When seventeen year-old Jasper is approached at the funeral of his deadbeat father by a man claiming to be an associate of his deceased parents, he’s thrust into a world of secrets tied to America’s history—and he’s right at the heart of it.
First, Jasper finds out he is the sole surviving descendant of Benedict Arnold, the most notorious traitor in American history. Then he learns that his father’s death was no accident. Jasper is at the center of a war that has been going on for centuries, in which the descendants of the heroes and traitors of the American Revolution still duel to the death for the sake of their honor.
His only hope to escape his dangerous fate on his eighteenth birthday? Take up the research his father was pursuing at the time of his death, to clear Arnold’s name.
Whisked off to a boarding school populated by other descendants of notorious American traitors, it’s a race to discover the truth. But if Jasper doesn’t find a way to uncover the evidence his father was hunting for, he may end up paying for the sins of his forefathers with his own life.
Like a mash-up of National Treasure and Hamilton, Matthew Landis’s debut spins the what-ifs of American history into a heart-pounding thriller steeped in conspiracy, clue hunting, and danger.
I love history, but not in the old, awful, kill-me-now-please kind of way. My passion is convincing my students that the past is actually hilarious, shocking, tragic, disturbing, and altogether UN-boring. While getting my graduate degree in History at Villanova, I realized that there was yet one more way to do this: write contemporary young adult books laced with history to convince my students that past isn't as awful as they think. That’s a huge reason why I wrote The Judas Society.
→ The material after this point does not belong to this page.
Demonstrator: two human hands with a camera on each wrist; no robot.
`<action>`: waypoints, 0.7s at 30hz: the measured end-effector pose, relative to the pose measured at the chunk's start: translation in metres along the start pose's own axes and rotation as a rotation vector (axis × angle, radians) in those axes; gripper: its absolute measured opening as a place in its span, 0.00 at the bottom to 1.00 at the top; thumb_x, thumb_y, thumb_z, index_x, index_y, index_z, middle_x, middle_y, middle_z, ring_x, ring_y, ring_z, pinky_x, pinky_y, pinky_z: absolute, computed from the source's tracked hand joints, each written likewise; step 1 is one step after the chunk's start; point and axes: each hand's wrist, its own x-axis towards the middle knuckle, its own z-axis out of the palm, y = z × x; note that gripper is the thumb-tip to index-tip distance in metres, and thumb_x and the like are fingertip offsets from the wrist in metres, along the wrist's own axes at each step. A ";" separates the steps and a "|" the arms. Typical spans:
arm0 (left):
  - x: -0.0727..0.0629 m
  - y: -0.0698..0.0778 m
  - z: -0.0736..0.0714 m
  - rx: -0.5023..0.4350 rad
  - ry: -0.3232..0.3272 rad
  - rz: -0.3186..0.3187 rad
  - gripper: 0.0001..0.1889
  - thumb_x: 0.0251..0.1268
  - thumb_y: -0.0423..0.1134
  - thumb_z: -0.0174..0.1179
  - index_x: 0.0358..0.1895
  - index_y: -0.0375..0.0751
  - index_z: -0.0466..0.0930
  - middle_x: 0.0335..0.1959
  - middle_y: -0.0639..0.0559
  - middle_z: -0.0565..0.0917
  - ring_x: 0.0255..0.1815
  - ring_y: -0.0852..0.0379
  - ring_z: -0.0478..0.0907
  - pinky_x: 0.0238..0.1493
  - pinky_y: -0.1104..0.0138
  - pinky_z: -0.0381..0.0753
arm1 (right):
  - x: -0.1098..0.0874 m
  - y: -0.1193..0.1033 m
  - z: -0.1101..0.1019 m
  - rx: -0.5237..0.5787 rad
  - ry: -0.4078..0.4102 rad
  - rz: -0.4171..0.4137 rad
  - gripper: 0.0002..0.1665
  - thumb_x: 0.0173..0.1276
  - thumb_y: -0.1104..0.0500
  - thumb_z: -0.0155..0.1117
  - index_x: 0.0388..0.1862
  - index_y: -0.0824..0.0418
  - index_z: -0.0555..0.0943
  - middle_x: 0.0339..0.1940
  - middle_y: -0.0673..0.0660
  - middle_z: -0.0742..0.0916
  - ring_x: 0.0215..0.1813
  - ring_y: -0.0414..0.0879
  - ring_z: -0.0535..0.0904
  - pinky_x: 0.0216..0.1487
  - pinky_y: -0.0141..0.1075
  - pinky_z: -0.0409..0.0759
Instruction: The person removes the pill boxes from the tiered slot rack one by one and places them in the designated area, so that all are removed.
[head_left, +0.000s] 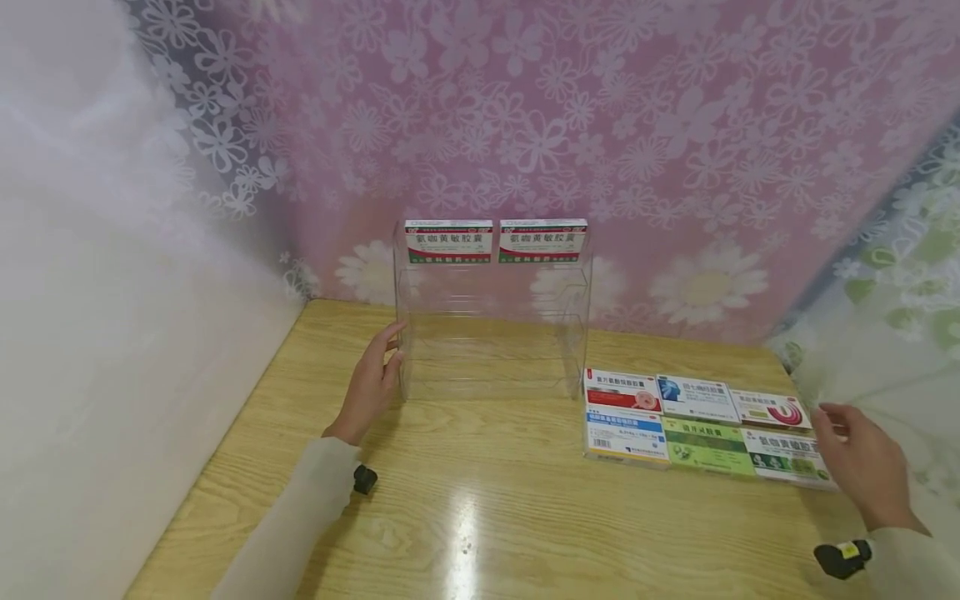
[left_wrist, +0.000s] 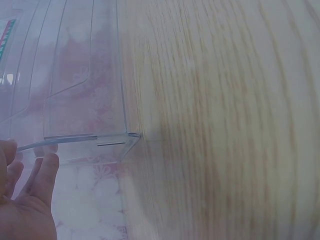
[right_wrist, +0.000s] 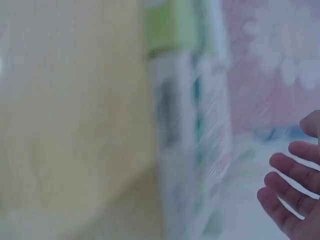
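Note:
A clear plastic tiered display rack stands upright on the table, with two white, red and green medicine boxes side by side on its top tier. My left hand holds the rack's left side panel, thumb and fingers at its edge; the left wrist view shows this hand by the transparent panel. At the right, my right hand hovers beside the white and green medicine box at the end of a group. In the right wrist view its fingers are spread and hold nothing.
Several medicine boxes lie in two rows right of the rack, among them a red and white one, a blue and white one and a light green one. Flowered cloth hangs behind the wooden table.

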 end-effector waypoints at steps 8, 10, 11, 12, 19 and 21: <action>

Some other stuff: I love poetry but don’t understand it; I want Gordon Ramsay to give me a fatherly hug at some point; I tend toward the unapologetically dramatic; and (to my great shame) I didn’t read the Harry Potter series until last year. I’m also really good at covering up patent insecurities with self-deprecating humor (like this joke).
Rating: 4/5 Stars
I absolutely love history! I plan to major in Anthropology or Archaeology in college. While I generally prefer world history to United States history, APUSH (Advanced Placement United States History) was my favorite class last year and one of my favorite classes so far in high school. League of American Traitors was one of my most highly anticipated releases and my most highly anticipated debut of 2017. I randomly stumbled upon it on Goodreads and was highly intrigued. League of American Traitors was an enjoyable read, but I was slightly disappointed by it.
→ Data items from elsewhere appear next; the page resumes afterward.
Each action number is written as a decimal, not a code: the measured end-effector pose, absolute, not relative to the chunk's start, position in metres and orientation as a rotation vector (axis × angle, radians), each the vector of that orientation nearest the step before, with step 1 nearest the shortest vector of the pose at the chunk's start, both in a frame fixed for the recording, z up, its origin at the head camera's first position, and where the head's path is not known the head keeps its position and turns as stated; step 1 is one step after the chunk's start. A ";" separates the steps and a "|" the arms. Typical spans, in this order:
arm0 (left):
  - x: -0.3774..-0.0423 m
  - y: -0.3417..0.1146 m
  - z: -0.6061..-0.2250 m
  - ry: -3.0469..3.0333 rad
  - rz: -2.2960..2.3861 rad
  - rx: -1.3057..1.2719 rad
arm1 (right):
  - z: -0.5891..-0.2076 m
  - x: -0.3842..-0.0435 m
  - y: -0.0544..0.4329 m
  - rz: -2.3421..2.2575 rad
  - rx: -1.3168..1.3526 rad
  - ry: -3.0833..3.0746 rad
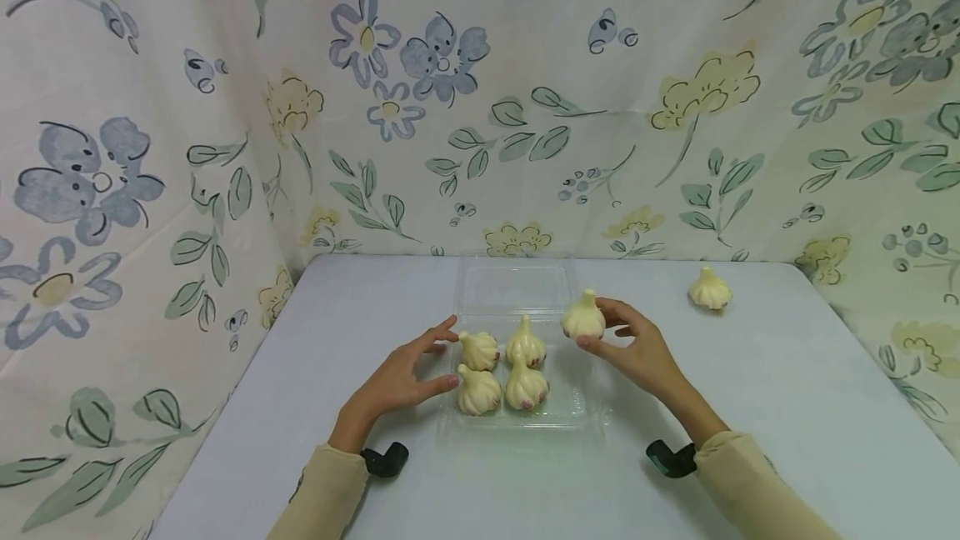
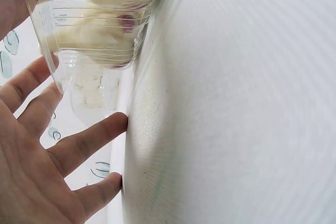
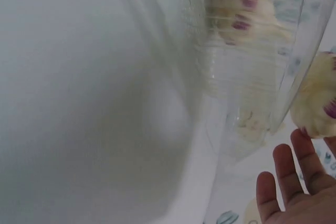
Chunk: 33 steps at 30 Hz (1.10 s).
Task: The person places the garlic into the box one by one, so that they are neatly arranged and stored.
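Note:
My right hand (image 1: pixel 637 350) pinches a garlic bulb (image 1: pixel 583 320) between thumb and fingers. The bulb is raised, stem up, over the back right of a clear plastic clamshell box (image 1: pixel 567 394). Inside the box's left and middle parts lie several pale bulbs with purple marks, among them a front-left garlic bulb (image 1: pixel 478 392). Spread along the box's left side is my left hand (image 1: pixel 396 377). In the left wrist view its fingers (image 2: pixel 86 142) are fairly straight, some at the box's rim, and it holds no bulb. The right wrist view shows the held garlic bulb (image 3: pixel 317 98) beside the rim.
The box's clear lid (image 1: pixel 514 288) is folded back behind it. One more garlic bulb (image 1: pixel 709 290) sits near the back right of the white table (image 1: pixel 750 390). A floral curtain (image 1: pixel 480 107) hangs along the table's back and sides.

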State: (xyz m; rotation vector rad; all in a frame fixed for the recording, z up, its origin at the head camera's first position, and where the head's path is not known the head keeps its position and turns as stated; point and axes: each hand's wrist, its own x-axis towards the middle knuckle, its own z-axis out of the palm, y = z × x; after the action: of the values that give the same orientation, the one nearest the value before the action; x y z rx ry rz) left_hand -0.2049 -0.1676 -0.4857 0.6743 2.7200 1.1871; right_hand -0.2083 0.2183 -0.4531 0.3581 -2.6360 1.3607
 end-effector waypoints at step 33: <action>-0.205 -0.168 -0.486 2.727 1.178 0.684 | -0.472 -0.209 0.198 0.852 0.554 -2.790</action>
State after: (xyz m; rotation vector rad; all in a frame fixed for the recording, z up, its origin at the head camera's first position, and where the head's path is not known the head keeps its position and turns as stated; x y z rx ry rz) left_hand -0.2053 -0.1675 -0.4856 0.6838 2.7270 1.1779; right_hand -0.2089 0.1978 -0.4720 0.5545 -2.7898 0.8516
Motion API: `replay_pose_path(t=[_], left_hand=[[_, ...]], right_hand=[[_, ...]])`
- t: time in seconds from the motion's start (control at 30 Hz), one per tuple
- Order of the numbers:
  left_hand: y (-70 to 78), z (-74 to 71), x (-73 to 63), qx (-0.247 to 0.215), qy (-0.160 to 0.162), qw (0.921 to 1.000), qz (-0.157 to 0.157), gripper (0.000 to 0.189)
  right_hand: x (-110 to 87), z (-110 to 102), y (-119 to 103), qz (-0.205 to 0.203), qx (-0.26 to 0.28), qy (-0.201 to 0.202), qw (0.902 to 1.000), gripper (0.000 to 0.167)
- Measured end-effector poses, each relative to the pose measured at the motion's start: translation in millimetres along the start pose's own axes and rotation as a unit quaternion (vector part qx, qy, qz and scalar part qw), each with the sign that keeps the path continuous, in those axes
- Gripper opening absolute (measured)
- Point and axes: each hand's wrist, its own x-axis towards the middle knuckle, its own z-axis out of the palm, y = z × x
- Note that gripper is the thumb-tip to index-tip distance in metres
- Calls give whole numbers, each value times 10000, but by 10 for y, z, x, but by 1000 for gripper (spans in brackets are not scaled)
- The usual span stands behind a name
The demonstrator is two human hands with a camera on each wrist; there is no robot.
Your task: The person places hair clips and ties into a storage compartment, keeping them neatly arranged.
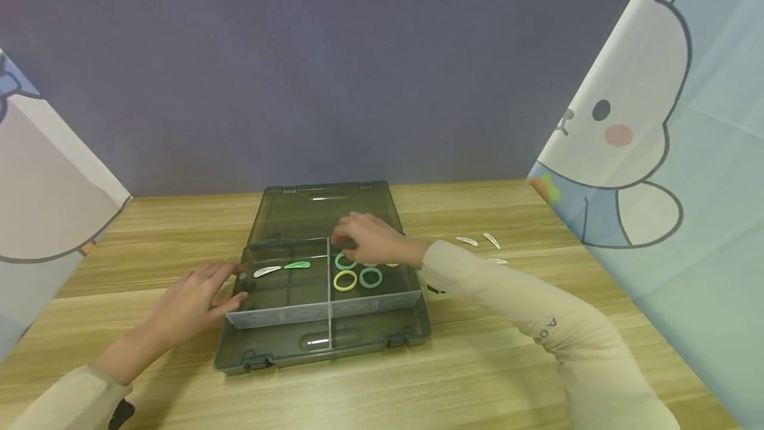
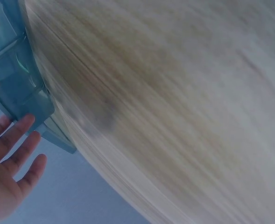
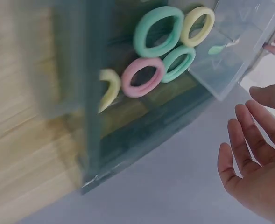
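A grey see-through divided box [image 1: 280, 334] lies on the table with its lid [image 1: 298, 214] folded back. My left hand [image 1: 193, 300] is at the box's left side, fingers spread and fingertips at the rim. In the left back compartment are a white hair clip [image 1: 266, 271] and a green hair clip [image 1: 297, 265]. Above the right back compartment is my right hand [image 1: 373, 239]; the right wrist view shows its palm bare and fingers loosely bent. Below it lie several ring-shaped hair ties, among them a yellow one [image 1: 345, 289], a green one [image 3: 140, 39] and a pink one [image 3: 135, 93].
Three white hair clips, one of them [image 1: 492, 240] lying slantwise, are on the wooden table [image 1: 507, 350] right of the box. A dark cloth [image 1: 328, 71] hangs behind the table, and cartoon-printed cloth [image 1: 710, 217] stands on both sides.
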Motion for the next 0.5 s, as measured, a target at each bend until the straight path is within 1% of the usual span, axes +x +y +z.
replay_pose_path(t=[0.13,0.27,0.37,0.5], left_hand=[[-6,5,-1,15,20,10000,6,40],[-5,-4,-7,32,10,10000,6,41],[1,-8,-11,29,1,10000,-9,41],[12,-11,-11,-3,-22,10000,-32,41]], right_hand=[[-166,-54,125,91,129,179,9997,23],[-320,-69,296,-20,143,526,9985,22],[-436,-86,416,-37,185,677,9975,22],[-607,-112,538,289,350,671,9967,21]])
The plot of the League of American Traitors is elaborate and truly unique. It was the most fascinating part of the story and made some of the other deficiencies bearable. The story follows Jasper as he navigates his new-founded heritage as the last direct descendant of Benedict Arnold and the secret societies plaguing America's past. The True Sons of Liberty and the League of American Traitors are formed by the heroes and villains of U.S. history, receptively. Learning the history between and behind each group was intriguing and made for the perfect plot of this story. I could have read countless stories based in these secret organizations. They were illusive and thrilling, making for an addictive plot. I also loved the included history in League of American Traitors, even the historical characters and events that were fabricated. I also really appreciated the references to APUSH. I have read many historical fiction novels, but none of them have been quite like the League of American Traitors.
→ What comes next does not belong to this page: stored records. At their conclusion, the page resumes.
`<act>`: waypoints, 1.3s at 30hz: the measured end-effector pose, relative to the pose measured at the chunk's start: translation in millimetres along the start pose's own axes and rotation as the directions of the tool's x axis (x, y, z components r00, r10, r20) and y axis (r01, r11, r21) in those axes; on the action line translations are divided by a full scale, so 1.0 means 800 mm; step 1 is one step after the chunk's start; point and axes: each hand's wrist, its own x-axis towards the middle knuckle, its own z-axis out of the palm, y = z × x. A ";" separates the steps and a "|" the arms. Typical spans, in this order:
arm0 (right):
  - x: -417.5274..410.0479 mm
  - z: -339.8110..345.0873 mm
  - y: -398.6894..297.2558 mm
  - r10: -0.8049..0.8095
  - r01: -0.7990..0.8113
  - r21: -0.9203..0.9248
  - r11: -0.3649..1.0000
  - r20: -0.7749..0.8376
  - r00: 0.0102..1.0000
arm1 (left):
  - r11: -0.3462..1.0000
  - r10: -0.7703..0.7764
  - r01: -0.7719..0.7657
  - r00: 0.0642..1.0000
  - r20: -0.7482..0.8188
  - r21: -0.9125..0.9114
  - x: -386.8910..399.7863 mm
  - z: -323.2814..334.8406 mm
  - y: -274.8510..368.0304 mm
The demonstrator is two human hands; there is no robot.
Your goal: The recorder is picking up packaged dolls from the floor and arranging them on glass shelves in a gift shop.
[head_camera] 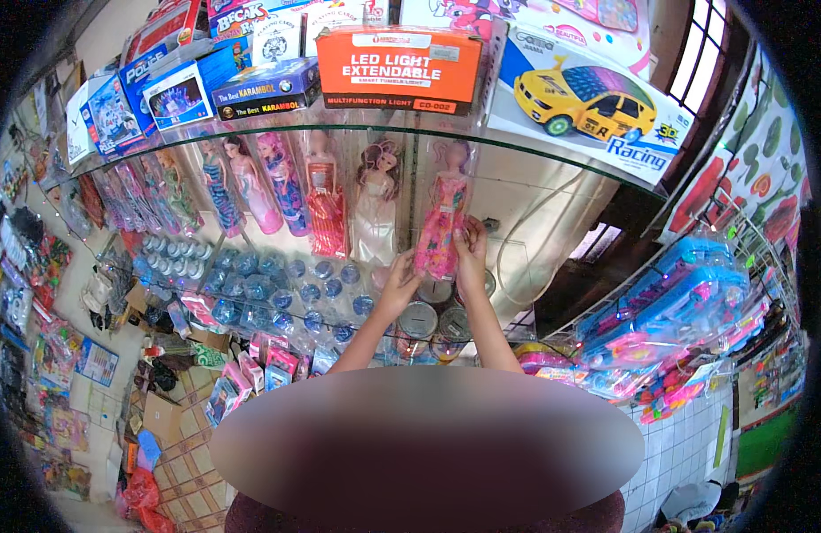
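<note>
Both my hands hold a fashion doll in a pink floral dress (442, 220), packed in a clear sleeve, upright on the shelf below the glass one. My left hand (400, 278) touches its lower left edge. On its lower right side is my right hand (471, 250), fingers bent around the packaging. Just left stands a doll in a white dress (375, 213), then a doll in a red dress (327, 203). Further left are a doll in a blue-purple dress (287, 183), a doll in a pale pink dress (252, 186) and several more packed dolls.
Above runs a glass shelf edge (383, 131) bearing an orange light box (398, 70), a toy car box (583, 100) and small boxes. Below the dolls stand round tins (418, 320) and blue-capped containers (310, 293). Blue packaged toys (663, 300) are at right. A cardboard box (162, 416) lies at lower left.
</note>
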 end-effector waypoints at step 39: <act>-0.102 -0.034 0.010 0.093 -0.018 -0.497 0.868 0.127 0.988 | 0.994 -0.063 0.074 0.990 -0.130 0.076 -0.028 0.009 0.006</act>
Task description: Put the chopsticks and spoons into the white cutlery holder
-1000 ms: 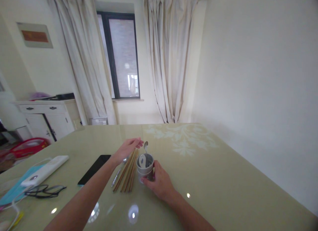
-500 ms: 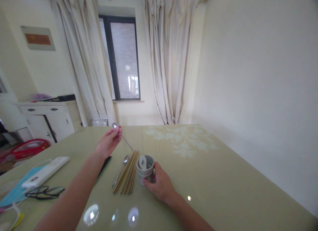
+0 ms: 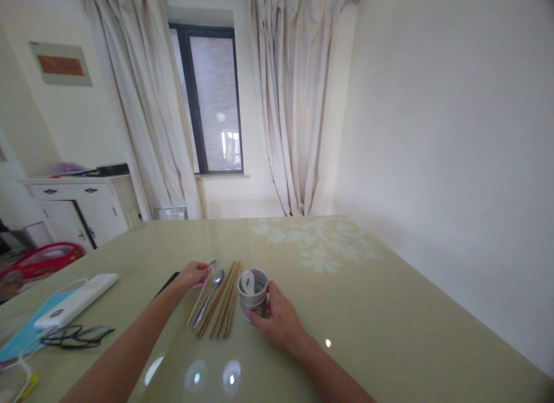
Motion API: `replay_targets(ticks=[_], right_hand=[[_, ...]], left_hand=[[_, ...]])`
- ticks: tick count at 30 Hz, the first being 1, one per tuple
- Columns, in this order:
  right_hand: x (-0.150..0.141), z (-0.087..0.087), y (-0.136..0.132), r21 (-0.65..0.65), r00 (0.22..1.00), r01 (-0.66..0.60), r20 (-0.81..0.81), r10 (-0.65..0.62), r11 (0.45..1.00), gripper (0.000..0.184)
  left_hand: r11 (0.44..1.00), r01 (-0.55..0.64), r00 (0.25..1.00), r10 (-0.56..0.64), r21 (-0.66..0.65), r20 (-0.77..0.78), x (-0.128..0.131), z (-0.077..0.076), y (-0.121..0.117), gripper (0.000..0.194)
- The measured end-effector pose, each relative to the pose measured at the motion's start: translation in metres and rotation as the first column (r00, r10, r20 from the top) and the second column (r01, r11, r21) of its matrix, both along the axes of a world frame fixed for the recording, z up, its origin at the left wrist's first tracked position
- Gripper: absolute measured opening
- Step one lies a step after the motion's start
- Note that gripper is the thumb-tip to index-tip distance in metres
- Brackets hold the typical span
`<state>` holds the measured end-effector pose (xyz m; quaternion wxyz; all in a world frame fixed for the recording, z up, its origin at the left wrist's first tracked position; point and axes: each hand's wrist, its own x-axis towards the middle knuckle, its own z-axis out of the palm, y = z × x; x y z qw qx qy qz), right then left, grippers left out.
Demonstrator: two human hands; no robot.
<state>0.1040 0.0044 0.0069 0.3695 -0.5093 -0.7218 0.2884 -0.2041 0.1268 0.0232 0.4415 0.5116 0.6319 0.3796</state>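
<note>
Right hand (image 3: 279, 319) grips the cup (image 3: 253, 299), clear space rightward.

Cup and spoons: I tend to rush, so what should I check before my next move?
1. Right hand steadying the cup: ok, wrapped around its side.
2. Cup upright: ok.
3. Cup empty: not ok, a white spoon is inside.
4. Left hand off the outer spoon: cannot tell; the fingers are at its bowl end, but the grip is unclear.
5. Chopsticks parallel: not ok, they fan out toward the near ends.
6. Inner metal spoon bowl away from the cup: ok, the chopsticks lie between.
</note>
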Motion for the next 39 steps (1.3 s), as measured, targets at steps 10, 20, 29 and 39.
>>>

The characters of the League of American Traitors were simply average Young Adult characters. Nothing about any of them made them stand out from the hundreds of other Young Adult characters I have previously read about. I felt as though I learned little to nothing about any of the characters. While the plot surprisingly wrapped up well for the novel being so short, the absence of the character's pasts and personalities were the cost of that. I wish the characters would have been given more time to properly develop or unravel. They felt extremely two-dimensional. In the Historical Disclaimer, Notes, and Acknowledgements I was able to gauge Matthew Landis' personality in a few pages, while I never found the personality of his characters in the 200 and so pages I spent with his characters. I will note that I did appreciate that Jasper was 17, because I recently turned that age, and that he lives in Pennsylvania, because I also live there. No matter those similarities, I have yet to learn of any hidden ancestry.
I highly recommend preordering a copy of the League of American Traitors for it's release, August 8th, or reserving or requesting a copy at your local library. The League of American Traitors was a thrilling and intriguing journey that I would gladly retake. If that did not intrigue you enough, the last line of the League of American Traitors is going to be my senior quote for the yearbook, you can read it and find out what my senior quote is! While the characters were average, I loved everything else about the book. Matthew Landis' debut was not as fantastic as I had originally hoped, but it was his debut. I am curious to see how he will grow as an author as he continues writing. I already have Matthew Landis' next novel, The Not-So-Boring Letters of Private Nobody, added to my to-be-read list on Goodreads and you can also add his next novel on Goodreads here. I had hoped to attend the launch party of League of American Traitors since I only live a few hours away, but unfortunately I will be in Chicago during the launch party. I wish Matthew the absolute best!